Data from Larrouy-Maestri (2011) showing the distribution of 2,424 absolute pitch heights (rounded to the nearest semitone) produced by 104 females spontaneously singing “Happy Birthday” without a referent pitch. Red bars identify pitches that fell within the modal register of between F3 (MIDI note 53) and F4 (MIDI note 65; Herbst et al., 2019).

An exception is Ammirante and Russo's (2015) corpus study, which proposed that proximity is favored in vocal melodies because smaller intervals minimize the possibility of an abrupt change between vocal registers. As evidence, they showed that melodic leaps in the lower part of a melody's range (which are likely sung in the modal register) are more common in vocal melodies relative to instrumental, but leaps in the mid-to-high part of a melody's range (which may involve a change between modal and upper registers) are avoided in vocal melodies relative to instrumental.

Here we tested a novel registral implementation of the vocal constraints hypothesis in perception. We predicted that listeners should expect that the next tone in an unfamiliar melodic fragment will be a “singable” one, operationalized as one having an absolute pitch height that falls within the modal register. To the extent that a listener's expectation of singability might involve a (covert) mapping of perception onto vocal-motor action (Russo, 2020), previous evidence suggests that timbre should matter. For example, occasional singers are more accurate at singing a target pitch or sequences of pitches from a vocal model than an instrumental one (Granot et al., 2013; Watts & Hall, 2008), especially when the model's voice is similar to one's own (Hutchins & Peretz, 2012; Moore et al., 2008). Other behavioral studies show that sung stimuli uniquely engage the vocal-motor system (Lévêque et al., 2012; Wood et al., 2020). Neurophysiological evidence supports voice-selective (Belin et al., 2000) and even vocal song-selective (Norman-Haignere et al., 2022) areas in auditory cortex, and a voice-specific sensorimotor integration region that is active during covert humming with a target melody (Pa & Hickok, 2008). Taken together, these findings suggest that an expectation of singability should be encouraged by sung melodies.

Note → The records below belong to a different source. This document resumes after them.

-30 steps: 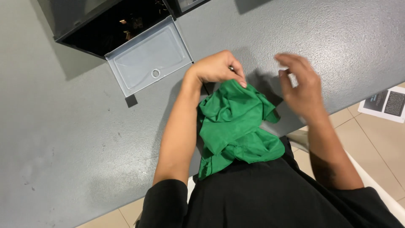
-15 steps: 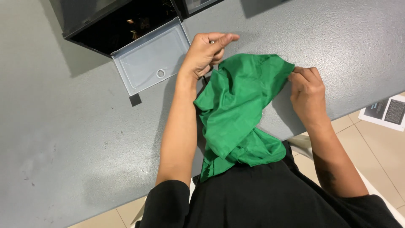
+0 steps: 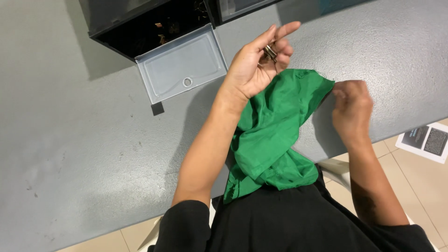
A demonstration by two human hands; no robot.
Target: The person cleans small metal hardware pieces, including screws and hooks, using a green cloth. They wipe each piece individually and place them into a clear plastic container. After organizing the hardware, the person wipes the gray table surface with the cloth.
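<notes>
Head view: one camera looking down over the person's arms at a grey desk (image 3: 84, 154); places below are given relative to the green cloth (image 3: 275, 135).
Paper sheet: a white sheet with dark printed blocks (image 3: 427, 140) lies on the floor, far right of the cloth, beyond the desk's edge.
Clear lid: a rectangular see-through plastic lid with a small ring at its middle (image 3: 182, 70) lies flat on the desk, up and left of the cloth, touching the front of a black box (image 3: 140, 23) whose open inside holds small dark and brassy bits.
Black tab: a small dark square (image 3: 157, 108) sits on the desk left of the cloth, just below the lid.
Green cloth: bunched and draped from the desk's near edge down onto the person's black-clad lap, its upper part spread between the two hands.
Left hand: (image 3: 254, 65) raised at the cloth's upper edge, palm toward the camera, fingers loosely spread, with small metal pieces (image 3: 270, 50) pinched between them.
Right hand: (image 3: 351, 109) blurred, fingers curled at the cloth's right corner; whether it grips the fabric I cannot tell.
Surface and room: speckled grey desk top; beige floor tiles (image 3: 410, 172) show below and right of the cloth.
</notes>
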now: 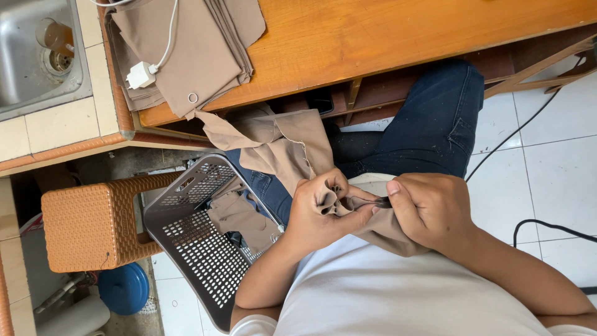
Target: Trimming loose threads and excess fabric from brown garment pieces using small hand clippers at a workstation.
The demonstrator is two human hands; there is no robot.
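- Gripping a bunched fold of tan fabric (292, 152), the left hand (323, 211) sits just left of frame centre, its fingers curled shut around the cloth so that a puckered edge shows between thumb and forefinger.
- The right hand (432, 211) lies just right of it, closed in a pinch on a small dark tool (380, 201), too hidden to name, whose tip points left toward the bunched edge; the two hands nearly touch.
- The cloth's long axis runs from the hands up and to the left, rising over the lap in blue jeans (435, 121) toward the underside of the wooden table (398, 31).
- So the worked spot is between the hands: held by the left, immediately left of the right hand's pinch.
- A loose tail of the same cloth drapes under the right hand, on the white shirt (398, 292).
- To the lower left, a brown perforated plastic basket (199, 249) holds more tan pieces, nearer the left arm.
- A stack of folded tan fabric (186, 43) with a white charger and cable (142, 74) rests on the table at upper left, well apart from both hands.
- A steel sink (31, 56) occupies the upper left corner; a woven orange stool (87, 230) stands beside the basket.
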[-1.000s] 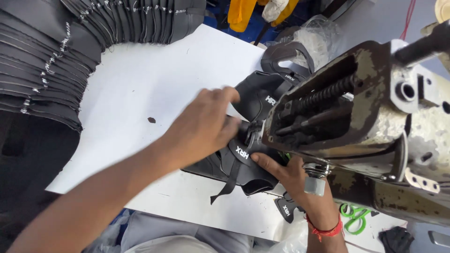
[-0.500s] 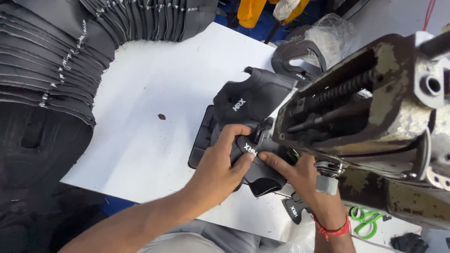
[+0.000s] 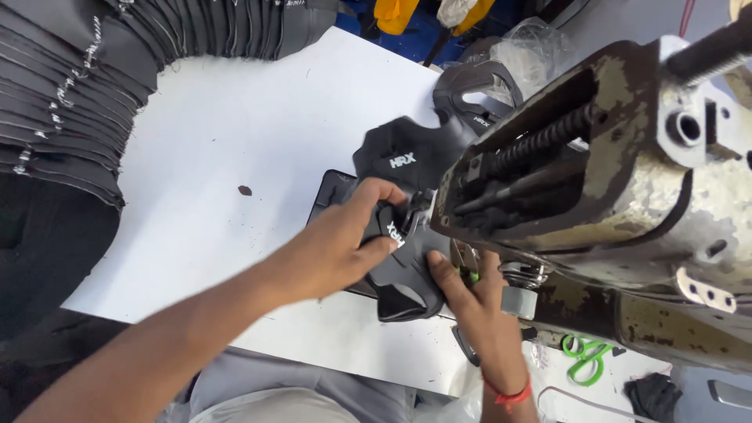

The model does not assume that expectancies are mediated by a mental representation of pitch structure available either innately or acquired through statistical induction. Therefore, it predicts effects of timbre even where pitch structure has been held constant. The model also differs from others in its assumptions about the role of context in generating expectancies. For example, the two-factor model is a higher-order model because it assumes that expectations about the pitch height of the next tone are relative to representations of the previous two tones. However, Von Hippel and Huron (2001) have shown that proximity and reversal may be artifacts of range. A melody with a narrow range of normally-distributed pitch heights will have a preponderance of small intervals (i.e., proximity), and leaps will tend towards pitch extremes and regress towards the middle of the distribution (i.e., a reversal) because “they lack the space to do otherwise” (Von Hippel and Huron, 2001). Thus, a composer's bias towards proximity and/or reversal need not be influenced by the two previous tones. It follows that the listener's expectation need not either. However, regression to the mean is still higher-order because it assumes that expectations about the pitch height of the next tone are relative to a representation of the average pitch inferred from the cumulative distribution of pitch heights heard in a melody to that point (Huron, 2006, p. 125; Von Hippel, 2000).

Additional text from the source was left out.